Carefully read this entire document
Purpose of the project
The goal of the individual project is to combine and implement all of the research/analytical
skills you acquired throughout the training modules. This means that you will independently
collect, process, analyse and visualise data to answer research question(s). You will have to
write Python code to accomplish this, and combine the outcomes in a short, written document
of 1,500 to 2,000 words (everything included).
The ‘independent’ is crucial here. There is no ready-made template to work from, and that’s
the whole point of this project. Imagine being an analyst for a government agency or a
consultancy firm, getting a project to complete by your team leader. You can’t walk in every
five minutes to ask what exactly it is you need to do. It is your responsibility to deliver, even if
not every step is entirely spelled out. That means you will have to make decisions for yourself,
be able to explain them, and assure quality. Remember, there’s usually more than one way to
skin a cat.
You will probably get stuck a few times. That’s the way it goes. You will have to find and try
multiple solutions, and navigate through more or less uncharted territory. However, everything
you need is available in the training modules in some form (!). This document will help you
though: it contains multiple tips to get you started, and redirects to materials that cover what
you cannot explicitly find in the modules. Still, it is up to you to identify what you need, how to
change it to fit your goal, and how to make it work.
The research questions
With the current covid-19 crisis, policy makers continuously need to communicate about
implemented measures. Their communication needs to be timely and clear, instil trust in, and
acceptance by the public. We will focus on policy makers’ Twitter communication as indicative
for their communication strategies. Please keep in mind that the scale of this project is
particularly narrow: it is just an exercise to test your skills, rather than a fully fledged research
The key research questions are:
1. How do policy makers (i.e., Australia’s prime minister, the minister of health, as well
as the health department) communicate about the covid-19 crisis? That is, what do
they communicate about covid, and what is their tone?
2. How has this communication evolved/shifted throughout time, considering the timeline
of the registered covid-19 cases?
For the first research question, you can draw on the following code book – i.e., to manually
code the contents of the tweets:
Tweet (content coding) Notes – Descriptions
Factuality (non-exclusive categories = three
variables with two possible values each:) –
Report current status (Values 1 or 0 – with 1
means yes, 0 means no)
Tweet contains statistics and factual situational
overviews of numbers of infections, casualties,
cured (‘the curve’) = value 1, otherwise value 0
Structural precautions (Values 1 or 0) Tweet explains what is government doing to
prevent/limit the spread of the virus (These are
enforceable policy measures such as forced
closures, limiting social gatherings, etc.) = value
1, otherwise value 0
Individual precautions (Values 1 or 0) What can/should individuals do to ‘flatten the
curve’ (These are advices on what we can do:
social distancing, hand washing, stay inside, seek
medical attention when confronted with
symptoms, etc.) = value 1, otherwise value 0
Emotionality (exclusive categorisation = one
variable with three possible value:) – HOW?

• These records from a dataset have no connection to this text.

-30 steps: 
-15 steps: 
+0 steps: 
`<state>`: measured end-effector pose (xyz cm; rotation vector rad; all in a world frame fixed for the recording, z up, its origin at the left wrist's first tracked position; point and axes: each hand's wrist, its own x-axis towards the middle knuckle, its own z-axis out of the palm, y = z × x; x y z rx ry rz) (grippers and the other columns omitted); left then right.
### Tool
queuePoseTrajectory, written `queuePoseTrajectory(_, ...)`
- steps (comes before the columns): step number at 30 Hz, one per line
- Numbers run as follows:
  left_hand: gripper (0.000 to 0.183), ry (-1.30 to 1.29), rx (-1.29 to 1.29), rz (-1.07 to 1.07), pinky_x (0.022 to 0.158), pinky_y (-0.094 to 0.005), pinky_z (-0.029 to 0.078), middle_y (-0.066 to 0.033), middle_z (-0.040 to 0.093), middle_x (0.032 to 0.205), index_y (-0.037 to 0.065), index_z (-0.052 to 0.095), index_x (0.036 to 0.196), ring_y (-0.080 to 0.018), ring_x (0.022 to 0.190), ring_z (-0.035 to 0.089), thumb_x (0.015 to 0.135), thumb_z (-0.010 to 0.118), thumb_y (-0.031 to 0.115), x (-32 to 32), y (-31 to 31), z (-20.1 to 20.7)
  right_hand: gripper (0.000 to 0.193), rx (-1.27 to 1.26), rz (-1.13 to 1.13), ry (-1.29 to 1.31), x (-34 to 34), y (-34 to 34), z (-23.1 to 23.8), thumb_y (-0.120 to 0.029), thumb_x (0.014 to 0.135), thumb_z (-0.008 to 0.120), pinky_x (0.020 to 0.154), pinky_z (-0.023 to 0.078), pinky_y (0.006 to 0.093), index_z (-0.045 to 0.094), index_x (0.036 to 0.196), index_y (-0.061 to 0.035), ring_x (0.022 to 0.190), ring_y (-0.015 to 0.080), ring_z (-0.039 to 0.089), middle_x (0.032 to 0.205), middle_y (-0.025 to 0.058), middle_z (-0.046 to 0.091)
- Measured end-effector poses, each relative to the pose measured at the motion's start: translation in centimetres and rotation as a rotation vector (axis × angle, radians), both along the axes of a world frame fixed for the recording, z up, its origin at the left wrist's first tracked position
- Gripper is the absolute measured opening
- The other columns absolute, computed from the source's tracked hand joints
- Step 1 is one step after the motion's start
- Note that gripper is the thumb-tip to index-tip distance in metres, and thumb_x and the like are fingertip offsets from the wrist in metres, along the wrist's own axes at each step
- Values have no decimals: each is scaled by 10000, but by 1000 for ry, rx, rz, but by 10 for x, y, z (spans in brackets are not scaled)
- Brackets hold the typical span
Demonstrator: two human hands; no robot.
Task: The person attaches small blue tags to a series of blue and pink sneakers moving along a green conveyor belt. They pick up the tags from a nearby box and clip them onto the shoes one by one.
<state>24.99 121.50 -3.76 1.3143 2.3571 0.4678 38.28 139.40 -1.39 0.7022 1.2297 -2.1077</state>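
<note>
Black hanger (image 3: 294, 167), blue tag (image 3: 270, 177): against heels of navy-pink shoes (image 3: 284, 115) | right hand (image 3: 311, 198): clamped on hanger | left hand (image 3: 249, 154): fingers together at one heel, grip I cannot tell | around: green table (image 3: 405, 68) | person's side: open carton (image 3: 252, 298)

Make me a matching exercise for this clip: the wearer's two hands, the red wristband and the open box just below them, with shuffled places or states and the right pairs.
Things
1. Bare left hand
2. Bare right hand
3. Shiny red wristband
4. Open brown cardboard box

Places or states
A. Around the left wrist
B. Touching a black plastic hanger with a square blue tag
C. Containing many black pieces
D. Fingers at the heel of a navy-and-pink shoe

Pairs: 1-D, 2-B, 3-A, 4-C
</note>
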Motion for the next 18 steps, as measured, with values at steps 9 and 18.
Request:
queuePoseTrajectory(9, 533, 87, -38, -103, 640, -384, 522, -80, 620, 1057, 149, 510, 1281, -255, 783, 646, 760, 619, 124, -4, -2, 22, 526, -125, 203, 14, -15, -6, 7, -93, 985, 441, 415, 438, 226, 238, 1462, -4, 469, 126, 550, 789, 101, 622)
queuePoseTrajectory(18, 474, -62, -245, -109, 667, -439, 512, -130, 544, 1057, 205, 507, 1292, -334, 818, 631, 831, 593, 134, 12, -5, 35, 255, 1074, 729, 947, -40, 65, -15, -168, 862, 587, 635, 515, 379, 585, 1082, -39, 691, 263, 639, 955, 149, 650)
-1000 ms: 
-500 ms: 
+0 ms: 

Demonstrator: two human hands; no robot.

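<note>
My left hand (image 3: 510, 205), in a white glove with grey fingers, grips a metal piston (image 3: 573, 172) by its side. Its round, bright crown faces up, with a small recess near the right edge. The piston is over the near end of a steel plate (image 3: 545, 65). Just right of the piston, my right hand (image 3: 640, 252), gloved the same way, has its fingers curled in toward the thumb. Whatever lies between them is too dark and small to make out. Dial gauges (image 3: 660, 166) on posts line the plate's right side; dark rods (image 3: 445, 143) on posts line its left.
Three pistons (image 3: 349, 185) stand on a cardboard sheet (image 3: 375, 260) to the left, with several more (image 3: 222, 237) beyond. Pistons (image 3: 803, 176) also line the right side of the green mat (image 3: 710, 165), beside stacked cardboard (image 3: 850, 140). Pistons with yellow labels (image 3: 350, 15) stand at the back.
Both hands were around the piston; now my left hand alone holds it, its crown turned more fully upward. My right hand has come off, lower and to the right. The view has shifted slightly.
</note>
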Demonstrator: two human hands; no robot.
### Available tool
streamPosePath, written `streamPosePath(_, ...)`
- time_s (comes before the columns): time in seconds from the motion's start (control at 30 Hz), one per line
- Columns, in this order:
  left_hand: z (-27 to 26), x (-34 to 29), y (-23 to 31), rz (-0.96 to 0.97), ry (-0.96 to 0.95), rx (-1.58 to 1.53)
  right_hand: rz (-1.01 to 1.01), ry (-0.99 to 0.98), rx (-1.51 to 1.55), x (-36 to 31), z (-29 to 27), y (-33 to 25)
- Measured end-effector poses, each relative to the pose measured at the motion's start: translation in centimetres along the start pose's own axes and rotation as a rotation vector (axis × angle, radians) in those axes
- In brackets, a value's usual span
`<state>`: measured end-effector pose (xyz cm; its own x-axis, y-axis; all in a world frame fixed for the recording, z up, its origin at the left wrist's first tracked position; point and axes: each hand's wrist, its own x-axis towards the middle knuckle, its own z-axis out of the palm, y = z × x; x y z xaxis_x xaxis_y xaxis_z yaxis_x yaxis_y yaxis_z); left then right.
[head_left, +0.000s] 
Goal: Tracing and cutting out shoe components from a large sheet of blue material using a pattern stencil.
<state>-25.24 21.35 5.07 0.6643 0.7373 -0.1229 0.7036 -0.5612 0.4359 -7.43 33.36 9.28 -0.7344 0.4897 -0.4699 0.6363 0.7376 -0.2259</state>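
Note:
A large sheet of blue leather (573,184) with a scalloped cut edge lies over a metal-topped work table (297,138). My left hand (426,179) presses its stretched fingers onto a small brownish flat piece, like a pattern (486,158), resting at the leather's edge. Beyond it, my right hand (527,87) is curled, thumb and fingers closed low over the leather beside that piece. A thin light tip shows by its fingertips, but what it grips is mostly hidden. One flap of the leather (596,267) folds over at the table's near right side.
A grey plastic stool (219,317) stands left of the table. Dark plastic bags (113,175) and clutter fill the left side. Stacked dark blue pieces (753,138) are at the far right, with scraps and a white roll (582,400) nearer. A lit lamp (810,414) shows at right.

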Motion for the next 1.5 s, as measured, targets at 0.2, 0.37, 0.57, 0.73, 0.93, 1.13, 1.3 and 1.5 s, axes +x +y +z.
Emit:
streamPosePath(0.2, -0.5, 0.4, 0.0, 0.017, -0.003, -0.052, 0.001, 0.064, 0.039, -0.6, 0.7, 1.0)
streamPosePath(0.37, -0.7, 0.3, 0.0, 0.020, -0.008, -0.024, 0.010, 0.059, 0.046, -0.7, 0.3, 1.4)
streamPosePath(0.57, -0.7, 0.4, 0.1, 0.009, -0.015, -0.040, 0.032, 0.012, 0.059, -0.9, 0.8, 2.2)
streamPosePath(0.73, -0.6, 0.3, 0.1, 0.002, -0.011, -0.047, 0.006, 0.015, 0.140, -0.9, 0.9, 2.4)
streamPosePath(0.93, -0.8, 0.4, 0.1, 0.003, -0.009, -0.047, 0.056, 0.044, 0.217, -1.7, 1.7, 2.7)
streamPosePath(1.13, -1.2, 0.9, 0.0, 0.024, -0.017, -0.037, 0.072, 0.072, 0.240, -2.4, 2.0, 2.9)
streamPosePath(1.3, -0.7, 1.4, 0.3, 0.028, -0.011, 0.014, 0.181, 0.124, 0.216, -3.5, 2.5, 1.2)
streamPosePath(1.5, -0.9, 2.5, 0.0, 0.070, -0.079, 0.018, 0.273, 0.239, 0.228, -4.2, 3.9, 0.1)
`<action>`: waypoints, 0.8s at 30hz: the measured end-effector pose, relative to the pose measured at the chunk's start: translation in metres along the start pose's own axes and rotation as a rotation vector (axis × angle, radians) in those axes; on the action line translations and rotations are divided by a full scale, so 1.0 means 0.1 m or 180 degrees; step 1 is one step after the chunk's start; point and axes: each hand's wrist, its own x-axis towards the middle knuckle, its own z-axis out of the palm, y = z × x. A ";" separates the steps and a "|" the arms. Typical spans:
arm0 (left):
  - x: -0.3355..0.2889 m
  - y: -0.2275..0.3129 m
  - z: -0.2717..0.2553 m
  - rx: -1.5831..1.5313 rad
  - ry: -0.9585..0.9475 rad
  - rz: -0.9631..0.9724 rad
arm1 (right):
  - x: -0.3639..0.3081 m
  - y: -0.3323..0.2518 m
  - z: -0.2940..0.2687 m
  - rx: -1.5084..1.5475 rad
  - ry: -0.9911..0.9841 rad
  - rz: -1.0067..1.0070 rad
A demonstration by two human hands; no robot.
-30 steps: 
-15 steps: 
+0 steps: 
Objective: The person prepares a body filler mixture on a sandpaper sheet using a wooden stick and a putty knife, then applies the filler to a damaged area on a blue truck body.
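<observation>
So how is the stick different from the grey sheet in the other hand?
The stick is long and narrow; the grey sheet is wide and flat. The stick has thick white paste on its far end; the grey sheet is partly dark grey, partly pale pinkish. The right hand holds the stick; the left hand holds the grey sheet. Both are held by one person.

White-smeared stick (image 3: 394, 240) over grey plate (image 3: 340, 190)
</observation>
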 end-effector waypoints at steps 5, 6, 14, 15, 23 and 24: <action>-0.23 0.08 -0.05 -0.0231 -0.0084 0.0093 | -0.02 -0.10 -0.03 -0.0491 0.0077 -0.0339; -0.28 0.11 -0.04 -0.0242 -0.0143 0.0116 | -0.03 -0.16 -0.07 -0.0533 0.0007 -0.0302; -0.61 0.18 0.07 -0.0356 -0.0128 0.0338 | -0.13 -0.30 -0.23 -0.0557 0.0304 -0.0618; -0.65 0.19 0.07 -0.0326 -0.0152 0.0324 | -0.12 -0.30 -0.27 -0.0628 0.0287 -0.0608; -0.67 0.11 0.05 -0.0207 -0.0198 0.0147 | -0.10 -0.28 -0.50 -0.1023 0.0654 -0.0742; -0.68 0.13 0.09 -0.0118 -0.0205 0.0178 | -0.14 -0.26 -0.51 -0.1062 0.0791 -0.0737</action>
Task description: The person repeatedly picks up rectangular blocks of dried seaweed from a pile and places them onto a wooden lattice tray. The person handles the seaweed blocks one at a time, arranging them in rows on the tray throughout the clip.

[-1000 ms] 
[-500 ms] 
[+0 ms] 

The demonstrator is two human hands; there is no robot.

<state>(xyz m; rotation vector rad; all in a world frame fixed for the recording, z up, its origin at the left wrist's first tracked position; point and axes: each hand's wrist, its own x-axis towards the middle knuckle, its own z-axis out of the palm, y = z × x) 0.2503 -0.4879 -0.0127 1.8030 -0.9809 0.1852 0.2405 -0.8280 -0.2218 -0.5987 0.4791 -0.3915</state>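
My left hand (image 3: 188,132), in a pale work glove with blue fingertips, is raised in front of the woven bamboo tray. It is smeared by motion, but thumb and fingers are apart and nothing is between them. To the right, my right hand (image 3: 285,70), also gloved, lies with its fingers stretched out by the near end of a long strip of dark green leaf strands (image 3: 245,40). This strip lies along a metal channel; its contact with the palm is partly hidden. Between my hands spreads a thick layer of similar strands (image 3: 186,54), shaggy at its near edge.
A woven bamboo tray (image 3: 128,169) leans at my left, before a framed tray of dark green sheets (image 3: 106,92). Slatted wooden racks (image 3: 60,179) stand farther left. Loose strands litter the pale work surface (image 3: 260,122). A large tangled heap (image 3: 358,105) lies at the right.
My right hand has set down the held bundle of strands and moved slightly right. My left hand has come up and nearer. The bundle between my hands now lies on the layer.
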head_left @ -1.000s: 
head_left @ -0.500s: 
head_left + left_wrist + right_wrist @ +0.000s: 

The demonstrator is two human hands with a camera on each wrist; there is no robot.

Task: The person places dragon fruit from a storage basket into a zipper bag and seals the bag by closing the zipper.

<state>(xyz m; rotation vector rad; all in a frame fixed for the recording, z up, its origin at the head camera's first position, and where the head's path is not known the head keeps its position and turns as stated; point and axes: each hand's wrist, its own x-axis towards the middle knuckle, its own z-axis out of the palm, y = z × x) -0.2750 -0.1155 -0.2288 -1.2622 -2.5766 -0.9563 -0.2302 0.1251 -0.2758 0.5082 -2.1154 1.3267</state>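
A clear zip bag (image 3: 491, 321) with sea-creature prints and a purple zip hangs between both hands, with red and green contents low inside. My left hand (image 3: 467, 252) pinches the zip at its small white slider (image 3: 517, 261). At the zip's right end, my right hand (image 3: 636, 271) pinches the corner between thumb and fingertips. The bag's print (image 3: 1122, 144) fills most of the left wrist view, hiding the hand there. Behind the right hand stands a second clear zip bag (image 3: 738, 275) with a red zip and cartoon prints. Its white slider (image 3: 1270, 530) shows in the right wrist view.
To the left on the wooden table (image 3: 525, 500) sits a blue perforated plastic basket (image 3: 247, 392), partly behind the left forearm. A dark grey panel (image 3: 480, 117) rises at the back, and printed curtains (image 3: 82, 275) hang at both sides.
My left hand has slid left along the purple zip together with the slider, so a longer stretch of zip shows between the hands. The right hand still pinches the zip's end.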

Threat (Value = 1) Predominantly warning for (possible) adverse
consequences: if you don’t do x, then y will
happen (and y is a negative outcome)
Reassurance (Value = 2) Predominantly playing down danger and/or
comforting people (e.g., by referring to limited
danger, positive signs, etc.)
Neutral (Value = 3) None of the above – neither predominantly
positively or negatively phrased
Locus responsibility (exclusive categorisation
= one variable with three possible values:)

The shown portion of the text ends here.